**EXERCISE GOAL:** For each line of the data below, copy it if it holds the word "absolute".

BEGIN DATA BLOCK

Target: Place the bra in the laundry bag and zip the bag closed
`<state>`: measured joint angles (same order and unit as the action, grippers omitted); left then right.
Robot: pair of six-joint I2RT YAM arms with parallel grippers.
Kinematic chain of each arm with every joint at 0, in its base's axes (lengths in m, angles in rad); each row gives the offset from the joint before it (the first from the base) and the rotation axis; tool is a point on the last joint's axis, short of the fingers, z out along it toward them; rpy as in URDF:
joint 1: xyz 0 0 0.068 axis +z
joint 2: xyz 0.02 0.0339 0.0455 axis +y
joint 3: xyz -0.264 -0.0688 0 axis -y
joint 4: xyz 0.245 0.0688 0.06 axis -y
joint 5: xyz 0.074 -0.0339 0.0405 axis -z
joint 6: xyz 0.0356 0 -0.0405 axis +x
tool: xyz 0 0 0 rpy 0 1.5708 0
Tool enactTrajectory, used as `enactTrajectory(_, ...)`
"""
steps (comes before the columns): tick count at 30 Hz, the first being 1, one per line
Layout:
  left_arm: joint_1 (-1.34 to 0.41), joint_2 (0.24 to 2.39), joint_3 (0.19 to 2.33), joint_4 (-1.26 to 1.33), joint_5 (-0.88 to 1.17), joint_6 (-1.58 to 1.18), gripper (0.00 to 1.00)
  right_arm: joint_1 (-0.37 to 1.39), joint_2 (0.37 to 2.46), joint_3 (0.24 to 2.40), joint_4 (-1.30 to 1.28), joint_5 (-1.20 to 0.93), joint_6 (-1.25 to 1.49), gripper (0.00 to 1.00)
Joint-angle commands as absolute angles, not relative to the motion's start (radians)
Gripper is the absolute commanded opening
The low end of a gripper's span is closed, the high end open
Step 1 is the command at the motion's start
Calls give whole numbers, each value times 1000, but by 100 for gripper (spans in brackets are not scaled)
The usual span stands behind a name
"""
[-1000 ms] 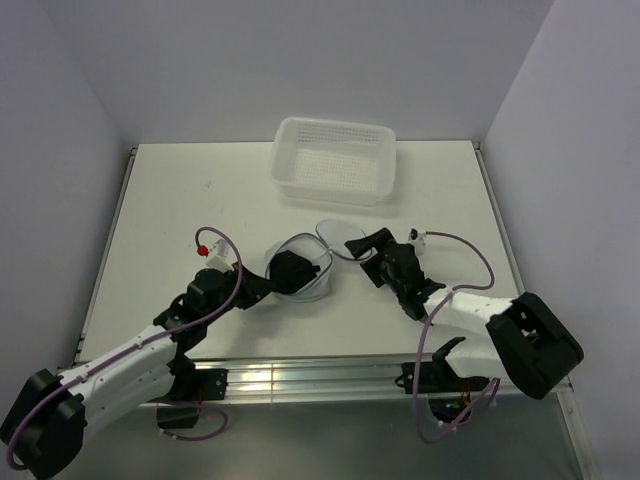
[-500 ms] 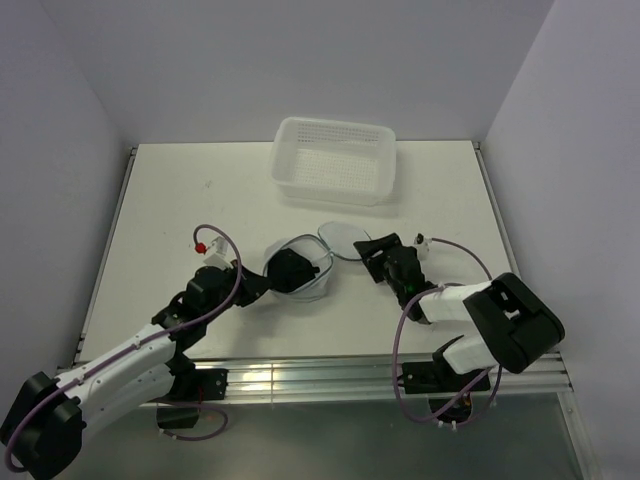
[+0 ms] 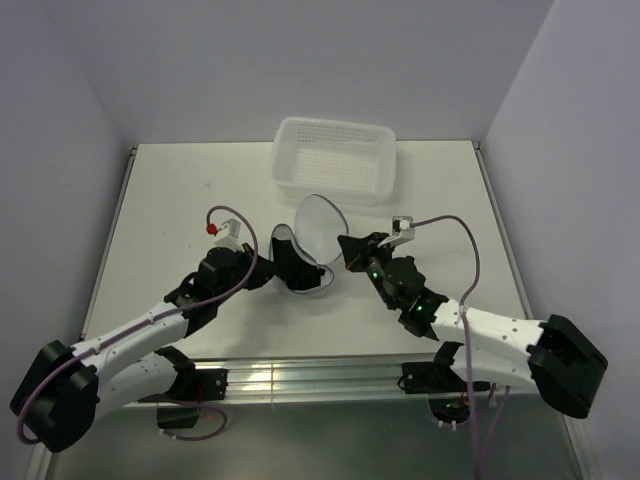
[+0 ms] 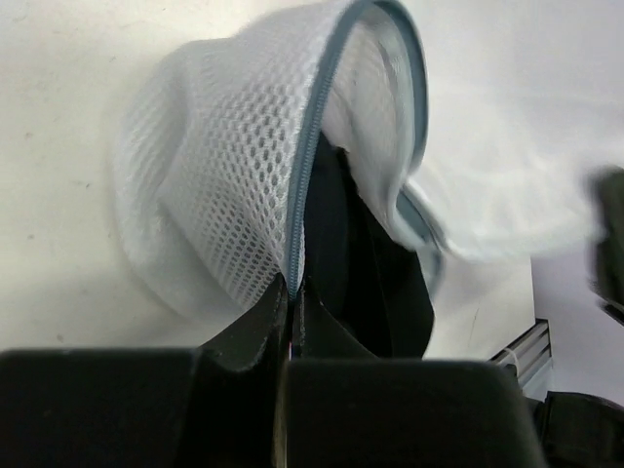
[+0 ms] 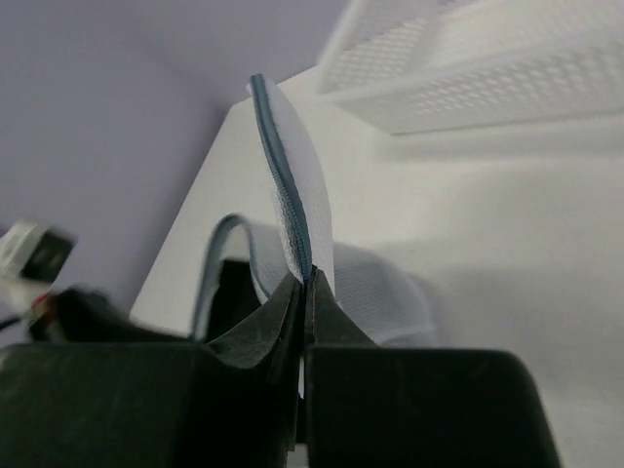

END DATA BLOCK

**SOLUTION TO THIS TASK:**
Joint-angle commands as absolute angles, not relative to the motion's start (radians)
Gripper is the absolute commanded opening

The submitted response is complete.